Reproduce exactly the lines below from the one containing "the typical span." through the one containing "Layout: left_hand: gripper", including both, and nothing else.

** Provided material follows **

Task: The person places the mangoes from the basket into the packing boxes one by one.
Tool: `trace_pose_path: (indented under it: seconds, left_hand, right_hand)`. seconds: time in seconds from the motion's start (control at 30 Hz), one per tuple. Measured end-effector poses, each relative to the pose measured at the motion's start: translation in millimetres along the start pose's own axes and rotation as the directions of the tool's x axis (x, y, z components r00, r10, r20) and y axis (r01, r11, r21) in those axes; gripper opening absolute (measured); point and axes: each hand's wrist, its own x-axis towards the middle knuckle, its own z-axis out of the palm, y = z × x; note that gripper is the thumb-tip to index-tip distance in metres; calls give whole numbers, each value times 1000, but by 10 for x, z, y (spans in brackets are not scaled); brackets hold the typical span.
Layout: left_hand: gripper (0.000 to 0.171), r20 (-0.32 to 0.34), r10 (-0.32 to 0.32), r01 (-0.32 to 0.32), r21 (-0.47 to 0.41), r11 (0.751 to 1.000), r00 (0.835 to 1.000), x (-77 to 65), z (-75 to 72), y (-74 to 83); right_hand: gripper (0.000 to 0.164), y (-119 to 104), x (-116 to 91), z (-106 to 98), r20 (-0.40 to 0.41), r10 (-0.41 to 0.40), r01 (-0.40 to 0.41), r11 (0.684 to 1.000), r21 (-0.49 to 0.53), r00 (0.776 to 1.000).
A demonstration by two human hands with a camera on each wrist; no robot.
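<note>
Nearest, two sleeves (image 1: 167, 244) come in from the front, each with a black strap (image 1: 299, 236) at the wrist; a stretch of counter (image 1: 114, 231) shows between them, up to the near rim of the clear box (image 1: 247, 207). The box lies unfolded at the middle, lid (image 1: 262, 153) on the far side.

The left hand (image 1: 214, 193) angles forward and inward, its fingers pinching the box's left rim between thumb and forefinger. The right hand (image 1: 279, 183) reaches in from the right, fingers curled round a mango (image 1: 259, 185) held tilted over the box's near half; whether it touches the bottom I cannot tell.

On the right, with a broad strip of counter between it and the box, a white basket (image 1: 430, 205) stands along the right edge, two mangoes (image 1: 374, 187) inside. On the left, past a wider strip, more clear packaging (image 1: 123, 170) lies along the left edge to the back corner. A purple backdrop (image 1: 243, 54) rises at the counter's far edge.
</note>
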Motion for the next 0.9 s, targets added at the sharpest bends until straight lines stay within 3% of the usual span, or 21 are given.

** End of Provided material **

Solved exercise —
Tool: `trace_pose_path: (indented under it: seconds, left_hand, right_hand)`. seconds: time in seconds from the motion's start (control at 30 Hz), one per tuple. Measured end-effector poses, each relative to the pose measured at the motion's start: translation in millimetres along the start pose's own axes and rotation as the directions of the tool's x axis (x, y, z components r00, r10, r20) and y axis (r01, r11, r21) in those axes; gripper opening absolute (measured); point and axes: each hand's wrist, its own x-axis towards the middle knuckle, its own z-axis out of the palm, y = z × x; note that gripper is the thumb-tip to index-tip distance in metres; calls give whole numbers, each value times 1000, but by 10 for x, z, y (spans in brackets are not scaled); brackets hold the typical span.
Layout: left_hand: gripper (0.000 to 0.171), r20 (-0.32 to 0.34), r10 (-0.32 to 0.32), r01 (-0.32 to 0.32), r21 (-0.47 to 0.41), r11 (0.751 to 1.000), r00 (0.835 to 1.000), x (-77 to 65), z (-75 to 72), y (-74 to 83); right_hand: gripper (0.000 to 0.164), y (-119 to 104), x (-116 to 91), z (-106 to 98), r20 (-0.40 to 0.41), r10 (-0.41 to 0.40), r01 (-0.40 to 0.41), r11 (0.684 to 1.000), r21 (-0.49 to 0.53), r00 (0.776 to 1.000).

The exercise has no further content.